■ Work request: Lines containing the word "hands" are to be copied from the data below.

━━━ Material for this task ━━━

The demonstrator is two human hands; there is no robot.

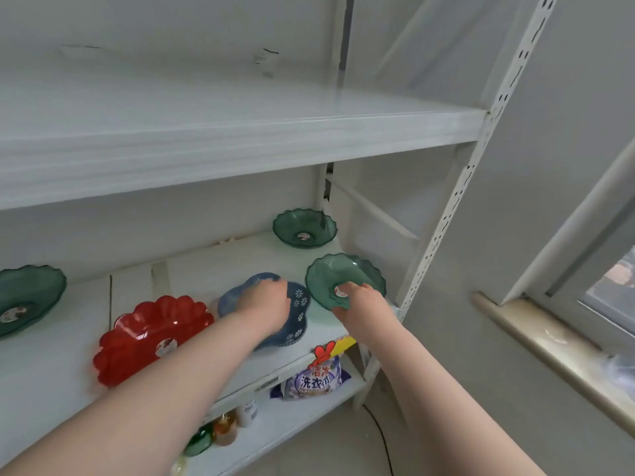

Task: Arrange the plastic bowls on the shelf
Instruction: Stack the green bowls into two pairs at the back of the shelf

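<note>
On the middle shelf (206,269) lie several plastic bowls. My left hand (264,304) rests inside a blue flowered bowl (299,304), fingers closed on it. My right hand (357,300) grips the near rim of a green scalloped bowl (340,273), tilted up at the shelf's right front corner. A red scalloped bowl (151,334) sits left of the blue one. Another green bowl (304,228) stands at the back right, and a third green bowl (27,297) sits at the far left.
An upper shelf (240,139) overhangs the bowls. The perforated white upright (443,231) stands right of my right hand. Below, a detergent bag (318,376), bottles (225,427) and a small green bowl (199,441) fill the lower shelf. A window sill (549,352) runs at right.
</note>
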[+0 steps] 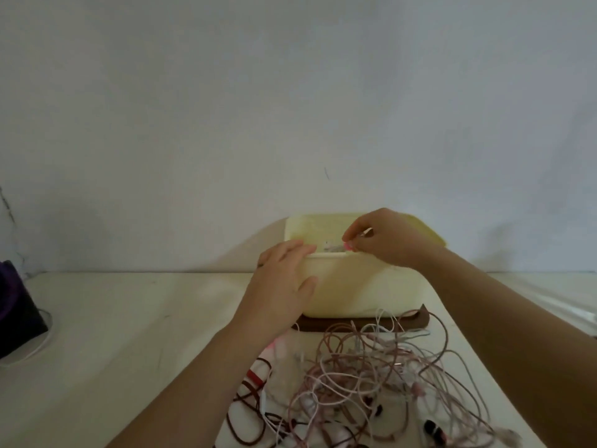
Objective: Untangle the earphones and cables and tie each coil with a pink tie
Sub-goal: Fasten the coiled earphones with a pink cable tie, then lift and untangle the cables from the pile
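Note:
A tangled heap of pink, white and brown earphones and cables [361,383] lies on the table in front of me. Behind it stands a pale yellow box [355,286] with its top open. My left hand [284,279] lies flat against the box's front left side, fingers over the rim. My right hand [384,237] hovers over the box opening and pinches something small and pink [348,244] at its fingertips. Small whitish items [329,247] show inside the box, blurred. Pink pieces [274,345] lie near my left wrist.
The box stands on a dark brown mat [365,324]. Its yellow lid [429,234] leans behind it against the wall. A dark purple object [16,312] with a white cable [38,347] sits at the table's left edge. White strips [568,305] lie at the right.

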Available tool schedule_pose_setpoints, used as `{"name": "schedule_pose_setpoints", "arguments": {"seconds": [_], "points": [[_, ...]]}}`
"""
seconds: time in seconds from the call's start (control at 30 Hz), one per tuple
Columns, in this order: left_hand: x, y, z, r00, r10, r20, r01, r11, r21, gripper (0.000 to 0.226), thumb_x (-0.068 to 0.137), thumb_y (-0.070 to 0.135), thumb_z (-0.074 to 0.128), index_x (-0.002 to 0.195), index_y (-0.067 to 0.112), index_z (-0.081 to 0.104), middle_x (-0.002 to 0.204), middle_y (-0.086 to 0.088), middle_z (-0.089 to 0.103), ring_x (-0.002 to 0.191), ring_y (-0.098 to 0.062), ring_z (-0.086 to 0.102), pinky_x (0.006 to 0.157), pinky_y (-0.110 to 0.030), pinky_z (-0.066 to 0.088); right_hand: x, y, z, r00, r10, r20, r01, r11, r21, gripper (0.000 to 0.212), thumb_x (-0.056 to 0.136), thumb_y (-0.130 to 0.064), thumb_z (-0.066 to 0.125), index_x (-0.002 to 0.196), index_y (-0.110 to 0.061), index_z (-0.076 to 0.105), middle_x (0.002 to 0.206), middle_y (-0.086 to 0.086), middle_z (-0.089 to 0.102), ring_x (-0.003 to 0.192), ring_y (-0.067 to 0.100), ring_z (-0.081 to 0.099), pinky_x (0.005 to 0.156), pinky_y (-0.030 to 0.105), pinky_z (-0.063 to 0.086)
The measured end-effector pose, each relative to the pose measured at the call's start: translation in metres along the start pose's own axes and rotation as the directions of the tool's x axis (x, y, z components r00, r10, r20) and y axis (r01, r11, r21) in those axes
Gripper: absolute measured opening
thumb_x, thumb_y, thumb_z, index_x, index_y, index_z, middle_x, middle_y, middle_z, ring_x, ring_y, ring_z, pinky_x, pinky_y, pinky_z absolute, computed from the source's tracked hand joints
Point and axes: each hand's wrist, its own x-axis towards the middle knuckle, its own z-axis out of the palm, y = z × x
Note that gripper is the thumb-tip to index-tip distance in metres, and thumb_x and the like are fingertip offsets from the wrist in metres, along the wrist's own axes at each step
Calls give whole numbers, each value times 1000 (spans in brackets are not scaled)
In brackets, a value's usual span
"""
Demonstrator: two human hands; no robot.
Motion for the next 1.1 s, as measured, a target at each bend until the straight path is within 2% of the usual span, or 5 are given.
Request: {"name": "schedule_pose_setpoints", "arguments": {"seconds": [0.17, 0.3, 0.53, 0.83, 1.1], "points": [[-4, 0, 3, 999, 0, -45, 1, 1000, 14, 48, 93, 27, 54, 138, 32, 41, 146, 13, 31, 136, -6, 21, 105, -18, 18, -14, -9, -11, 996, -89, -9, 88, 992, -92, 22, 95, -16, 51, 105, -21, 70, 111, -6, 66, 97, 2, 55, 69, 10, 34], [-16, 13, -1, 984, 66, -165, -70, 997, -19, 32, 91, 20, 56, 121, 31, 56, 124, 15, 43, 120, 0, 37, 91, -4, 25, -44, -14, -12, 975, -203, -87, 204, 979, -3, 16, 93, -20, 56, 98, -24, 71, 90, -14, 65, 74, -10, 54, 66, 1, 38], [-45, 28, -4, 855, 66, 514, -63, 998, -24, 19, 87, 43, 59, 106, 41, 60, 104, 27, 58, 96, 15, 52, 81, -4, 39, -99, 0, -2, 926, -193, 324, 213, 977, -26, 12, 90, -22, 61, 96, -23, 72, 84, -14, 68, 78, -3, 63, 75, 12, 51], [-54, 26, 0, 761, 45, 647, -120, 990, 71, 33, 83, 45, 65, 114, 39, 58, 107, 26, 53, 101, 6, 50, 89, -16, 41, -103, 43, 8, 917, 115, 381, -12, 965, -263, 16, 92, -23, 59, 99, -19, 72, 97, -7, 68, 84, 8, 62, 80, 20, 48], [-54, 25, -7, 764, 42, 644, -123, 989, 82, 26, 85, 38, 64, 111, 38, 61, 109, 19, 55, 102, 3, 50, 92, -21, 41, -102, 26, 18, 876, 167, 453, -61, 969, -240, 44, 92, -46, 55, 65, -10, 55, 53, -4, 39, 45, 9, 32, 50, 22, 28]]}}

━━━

■ Written response:
The demonstrator is two human hands; there is no robot.
Demonstrator: two human hands; no robot.

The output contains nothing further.